The regulation of protein-protein interactions (PPIs) is fundamental for cellular function because PPIs are involved in virtually all biological processes. A complete and detailed description of the interaction map for proteins, known as interactome, is therefore one of the most important challenges in molecular biology, one that will provide great opportunities for therapeutic intervention in the complex diseases that challenge the biomedical community and the pharmaceutical industry. In this chapter we provide an overview of the different techniques that are currently available for the discovery and structural and thermodynamic analysis of PPIs as well as a survey of the general structural and dynamical properties of proteins and protein complexes that affect drug design. Rather than a comprehensive survey of the technical literature on methods to screen and characterize PPIs we present here a general discussion of these tools and refer the reader to the reviews and examples of application that we cite to identify the primary literature.
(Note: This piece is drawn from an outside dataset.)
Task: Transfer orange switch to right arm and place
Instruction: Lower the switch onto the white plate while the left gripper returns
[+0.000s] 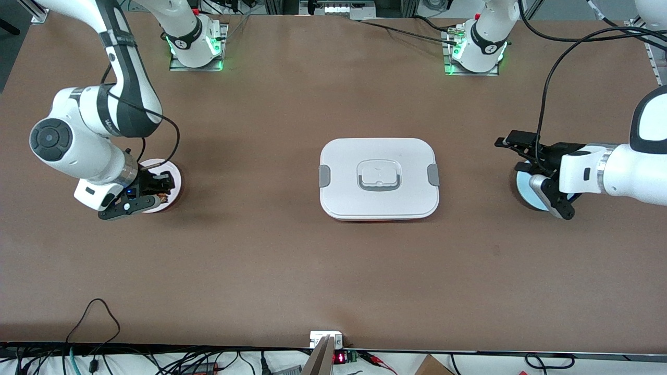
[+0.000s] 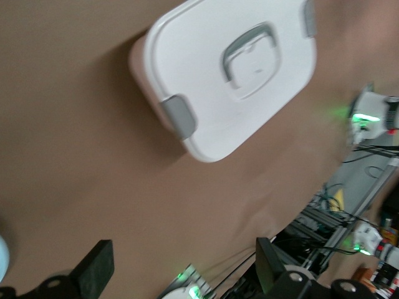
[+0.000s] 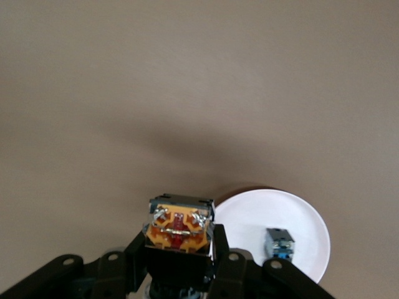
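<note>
I find the right gripper (image 1: pixel 136 200) clamped on the orange switch (image 3: pixel 177 229), fingers (image 3: pixel 138 252) pressed against its two sides. The tan-orange terminal base faces my right wrist camera and the rest of the body is sunk between the jaws. Gripper and switch hang over the white plate (image 1: pixel 168 179) at the right arm's end of the table. A second small switch with a blue body (image 3: pixel 278 243) lies on that plate, apart from the held one. The left gripper (image 1: pixel 536 172) waits with its jaws spread wide and nothing between them, over a pale blue dish (image 1: pixel 525 186). A closed white lidded box (image 1: pixel 379 178) sits mid-table between the two arms.
</note>
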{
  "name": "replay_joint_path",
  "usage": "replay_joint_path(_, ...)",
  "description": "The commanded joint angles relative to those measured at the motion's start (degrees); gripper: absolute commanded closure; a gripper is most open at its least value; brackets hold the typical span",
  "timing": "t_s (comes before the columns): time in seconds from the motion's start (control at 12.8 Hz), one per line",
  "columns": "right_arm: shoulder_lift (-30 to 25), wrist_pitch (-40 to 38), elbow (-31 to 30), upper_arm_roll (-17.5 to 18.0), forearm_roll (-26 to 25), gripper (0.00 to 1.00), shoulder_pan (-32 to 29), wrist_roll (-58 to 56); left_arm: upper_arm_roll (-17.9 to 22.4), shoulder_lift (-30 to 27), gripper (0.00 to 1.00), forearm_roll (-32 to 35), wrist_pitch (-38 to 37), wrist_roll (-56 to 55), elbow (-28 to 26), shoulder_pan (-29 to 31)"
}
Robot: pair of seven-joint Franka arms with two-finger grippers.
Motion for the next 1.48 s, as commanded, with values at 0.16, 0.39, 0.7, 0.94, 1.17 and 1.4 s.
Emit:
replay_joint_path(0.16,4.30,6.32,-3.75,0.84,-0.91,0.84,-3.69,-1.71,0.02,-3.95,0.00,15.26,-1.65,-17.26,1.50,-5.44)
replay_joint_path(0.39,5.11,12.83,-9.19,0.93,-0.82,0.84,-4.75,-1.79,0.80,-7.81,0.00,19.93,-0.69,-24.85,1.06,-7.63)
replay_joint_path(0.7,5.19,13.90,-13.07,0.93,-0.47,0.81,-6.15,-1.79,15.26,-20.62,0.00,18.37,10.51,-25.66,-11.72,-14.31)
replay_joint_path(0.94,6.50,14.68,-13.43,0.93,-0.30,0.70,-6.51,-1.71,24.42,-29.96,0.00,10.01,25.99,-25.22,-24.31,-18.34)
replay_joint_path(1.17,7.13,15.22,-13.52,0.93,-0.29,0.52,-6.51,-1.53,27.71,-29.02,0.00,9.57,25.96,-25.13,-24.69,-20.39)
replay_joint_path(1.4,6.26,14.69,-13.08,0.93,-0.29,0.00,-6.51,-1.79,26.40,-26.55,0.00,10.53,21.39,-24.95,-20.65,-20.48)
1.2 Techniques to Identify Protein-Protein Interactions

Many methods have been developed for the isolation and characterization of protein complexes, both in vitro and in vivo. Among them five methodologies are particularly suitable for high-throughput, and account for the majority of proteome-wide studies.

1.2.1 The Yeast Two Hybrid Assay (Y2H)

This system exploits the formation of a stable complex between interacting proteins to bring together two modules of a cis-acting transcriptional promoter, stimulating the expression of a reporter gene. It requires the construction of two hybrid genes, one encoding the DNA-binding domain (BD) of the transcription factor fused to a target protein (the bait) and a second encoding its transcription-activation domain (AD) fused to a different protein (the prey). If the prey and bait proteins interact through a PPI the two modules of the transcription factor (BD and AD) are brought together to reconstitute the transcription activity. Provided that the interaction between the prey and bait proteins is sufficiently strong, the now functional transcription factor will bind to the promoter sequence in the proximity of the reporter gene, via its DNA binding domain (BD), and recruit the transcriptional machinery, via its transcription-activation domain (AD, Figure 1.1A). The most commonly employed DNA-binding domains are derived from the yeast Gal4 and LexA transcription factors, while activating domains come also from Gal4 or from the viral activator VP16. Expression of the reporter gene gives the yeast a unique characteristic which allows identification of a successful PPI interaction between the bait and prey proteins. Reporter genes commonly employed are lacZ, that codifies for the enzyme β-galactosidase, that metabolizes X-gal (5-bromo-4-chloro-3-indolyl-β-D-galactoside) to give a distinctive blue color, or auxotrophic genes such as HIS3, LEU2 or URA3, which confer positive colonies the ability to grow in media lacking specific nutrients [1].